Your task is to copy the data exactly while leaving out every picture.

**** Raw data ****

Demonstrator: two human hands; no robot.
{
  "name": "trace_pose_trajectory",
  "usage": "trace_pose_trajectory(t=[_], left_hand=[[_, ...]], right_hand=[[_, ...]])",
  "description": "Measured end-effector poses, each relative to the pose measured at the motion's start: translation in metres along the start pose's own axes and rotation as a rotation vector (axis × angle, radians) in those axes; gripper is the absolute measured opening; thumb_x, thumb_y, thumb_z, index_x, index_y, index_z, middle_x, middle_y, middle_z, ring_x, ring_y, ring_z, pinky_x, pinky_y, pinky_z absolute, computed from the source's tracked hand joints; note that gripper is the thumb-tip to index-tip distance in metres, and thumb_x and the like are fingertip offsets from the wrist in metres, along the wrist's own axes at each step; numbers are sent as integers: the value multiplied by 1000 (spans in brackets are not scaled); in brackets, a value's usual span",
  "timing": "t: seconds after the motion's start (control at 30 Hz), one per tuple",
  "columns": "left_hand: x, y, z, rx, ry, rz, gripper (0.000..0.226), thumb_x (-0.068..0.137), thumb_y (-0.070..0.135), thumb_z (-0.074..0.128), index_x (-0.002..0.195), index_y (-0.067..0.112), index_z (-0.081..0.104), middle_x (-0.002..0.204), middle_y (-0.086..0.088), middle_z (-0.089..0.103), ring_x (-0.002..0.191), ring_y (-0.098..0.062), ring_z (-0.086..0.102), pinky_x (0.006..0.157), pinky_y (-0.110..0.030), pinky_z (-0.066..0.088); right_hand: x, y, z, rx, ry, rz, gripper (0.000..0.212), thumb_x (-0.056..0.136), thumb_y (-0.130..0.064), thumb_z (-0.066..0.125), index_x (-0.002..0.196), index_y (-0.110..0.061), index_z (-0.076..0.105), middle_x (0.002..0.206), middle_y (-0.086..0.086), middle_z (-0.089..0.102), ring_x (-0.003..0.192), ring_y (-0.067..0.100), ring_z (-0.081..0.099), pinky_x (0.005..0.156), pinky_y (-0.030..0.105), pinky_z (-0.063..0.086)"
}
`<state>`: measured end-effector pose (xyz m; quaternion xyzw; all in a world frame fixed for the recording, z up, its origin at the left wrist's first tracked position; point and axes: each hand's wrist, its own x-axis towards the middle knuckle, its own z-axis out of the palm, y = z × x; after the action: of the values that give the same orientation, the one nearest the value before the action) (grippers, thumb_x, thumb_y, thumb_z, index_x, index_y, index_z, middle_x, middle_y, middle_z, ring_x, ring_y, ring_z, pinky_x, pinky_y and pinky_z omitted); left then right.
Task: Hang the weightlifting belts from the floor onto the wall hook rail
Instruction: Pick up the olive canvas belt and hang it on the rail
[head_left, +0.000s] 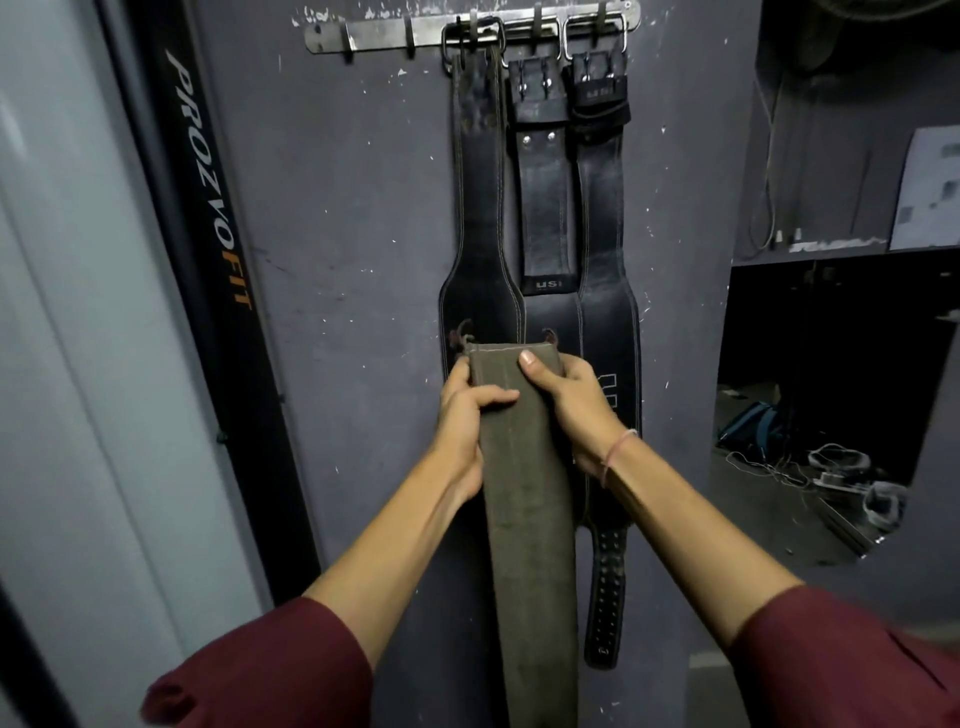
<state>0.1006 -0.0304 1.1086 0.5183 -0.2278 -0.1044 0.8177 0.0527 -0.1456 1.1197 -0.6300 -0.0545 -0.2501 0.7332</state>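
Observation:
A wide olive-brown weightlifting belt (524, 519) hangs down in front of me, its upper end held up at chest height. My left hand (462, 415) grips its left edge near the top, thumb across the front. My right hand (569, 410) grips its right edge, thumb lying on the belt's face. Above, a metal hook rail (384, 32) is fixed to the grey wall. Three black leather belts (483, 208) (545, 208) (605, 208) hang from hooks on its right half by their buckles. The rail's left hooks are bare.
A black upright post marked PROZVOFIT (213, 197) stands to the left of the wall panel. To the right is a shelf with a cable and paper (831, 244), and below it a dark opening with clutter on the floor (831, 467).

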Motion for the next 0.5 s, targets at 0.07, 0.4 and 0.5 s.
trace_pose_trajectory(t=[0.07,0.4,0.5], left_hand=[[2,7,-1,-29,-13,-124,38,92,33,58,120,8,68,107,-16,73,94,-28,71,79,-39,59],[18,26,8,147,242,299,21,104,19,46,85,13,53,80,-5,63,74,-15,61,71,-32,53],[18,27,2,172,269,360,26,104,18,47,78,17,49,73,2,58,66,-5,58,68,-27,48]], right_hand=[[-1,6,1,-11,25,-43,25,95,-12,61,115,3,64,103,16,73,89,22,71,79,32,60],[-10,20,1,-8,-26,-166,31,88,6,63,119,9,60,115,21,70,101,25,69,91,37,57],[-43,81,-20,-62,-78,-25,28,83,5,70,111,8,65,111,20,73,102,29,70,92,42,56]])
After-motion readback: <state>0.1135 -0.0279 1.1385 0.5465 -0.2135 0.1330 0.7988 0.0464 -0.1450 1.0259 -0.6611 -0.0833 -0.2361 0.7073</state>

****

**Answer for the task:**
Demonstrator: two human hands; no robot.
{
  "name": "trace_pose_trajectory",
  "usage": "trace_pose_trajectory(t=[_], left_hand=[[_, ...]], right_hand=[[_, ...]])",
  "description": "Measured end-effector poses, each relative to the pose measured at the motion's start: translation in metres along the start pose's own axes and rotation as a rotation vector (axis × angle, radians) in those axes; gripper is the absolute measured opening; thumb_x, thumb_y, thumb_z, index_x, index_y, index_z, middle_x, middle_y, middle_z, ring_x, ring_y, ring_z, pinky_x, pinky_y, pinky_z absolute, computed from the source's tracked hand joints; note that gripper is the thumb-tip to index-tip distance in metres, and thumb_x and the like are fingertip offsets from the wrist in metres, along the wrist's own axes at each step; numbers are sent as integers: the value multiplied by 1000 (spans in brackets are not scaled); in brackets, a value's usual span",
  "timing": "t: seconds after the motion's start (control at 30 Hz), one per tuple",
  "columns": "left_hand: x, y, z, rx, ry, rz, gripper (0.000..0.226), thumb_x (-0.068..0.137), thumb_y (-0.070..0.135), thumb_z (-0.074..0.128), index_x (-0.002..0.195), index_y (-0.067..0.112), index_z (-0.081..0.104), middle_x (-0.002..0.204), middle_y (-0.086..0.088), middle_z (-0.089..0.103), ring_x (-0.002..0.191), ring_y (-0.098..0.062), ring_z (-0.086..0.102), pinky_x (0.006..0.157), pinky_y (-0.110..0.030), pinky_z (-0.066..0.088); right_hand: x, y, z, rx, ry, rz, gripper (0.000..0.212), thumb_x (-0.056..0.136), thumb_y (-0.130..0.064), thumb_z (-0.066..0.125), index_x (-0.002..0.196), index_y (-0.110..0.061), index_z (-0.076..0.105), middle_x (0.002..0.206), middle_y (-0.086..0.086), middle_z (-0.089..0.102), ring_x (-0.003..0.192), ring_y (-0.067..0.100), ring_z (-0.081..0.099), pinky_x (0.005..0.156), pinky_y (-0.030..0.105), pinky_z (-0.063..0.086)"
}
`<state>`: measured end-effector pose (xyz m; quaternion xyzw; all in a world frame fixed for the recording, z up, its origin at the left wrist's first tracked position; point and axes: each hand's wrist, its own x-axis towards the middle knuckle, its own z-axis out of the palm, y = z × x; after the action: of the values that give the same orientation, the one nearest the value before the action) (grippers, thumb_x, thumb_y, thumb_z, index_x, index_y, index_z, middle_x, middle_y, middle_z, ring_x, ring_y, ring_z, pinky_x, pinky_y and pinky_z omitted); left then right.
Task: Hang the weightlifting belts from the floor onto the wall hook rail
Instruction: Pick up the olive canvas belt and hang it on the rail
[head_left, +0.000s] 
<state>0.1006 -0.0304 1.1086 0.5183 -0.2278 -0.1044 0.8177 0.0527 -0.1456 1.1197 -0.6300 -0.0545 -0.2501 0.7332</state>
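Observation:
A wide olive-brown weightlifting belt (524, 519) hangs down in front of me, its upper end held up at chest height. My left hand (462, 415) grips its left edge near the top, thumb across the front. My right hand (569, 410) grips its right edge, thumb lying on the belt's face. Above, a metal hook rail (384, 32) is fixed to the grey wall. Three black leather belts (483, 208) (545, 208) (605, 208) hang from hooks on its right half by their buckles. The rail's left hooks are bare.
A black upright post marked PROZVOFIT (213, 197) stands to the left of the wall panel. To the right is a shelf with a cable and paper (831, 244), and below it a dark opening with clutter on the floor (831, 467).
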
Motion for the next 0.5 s, targets at 0.07, 0.4 and 0.5 s.
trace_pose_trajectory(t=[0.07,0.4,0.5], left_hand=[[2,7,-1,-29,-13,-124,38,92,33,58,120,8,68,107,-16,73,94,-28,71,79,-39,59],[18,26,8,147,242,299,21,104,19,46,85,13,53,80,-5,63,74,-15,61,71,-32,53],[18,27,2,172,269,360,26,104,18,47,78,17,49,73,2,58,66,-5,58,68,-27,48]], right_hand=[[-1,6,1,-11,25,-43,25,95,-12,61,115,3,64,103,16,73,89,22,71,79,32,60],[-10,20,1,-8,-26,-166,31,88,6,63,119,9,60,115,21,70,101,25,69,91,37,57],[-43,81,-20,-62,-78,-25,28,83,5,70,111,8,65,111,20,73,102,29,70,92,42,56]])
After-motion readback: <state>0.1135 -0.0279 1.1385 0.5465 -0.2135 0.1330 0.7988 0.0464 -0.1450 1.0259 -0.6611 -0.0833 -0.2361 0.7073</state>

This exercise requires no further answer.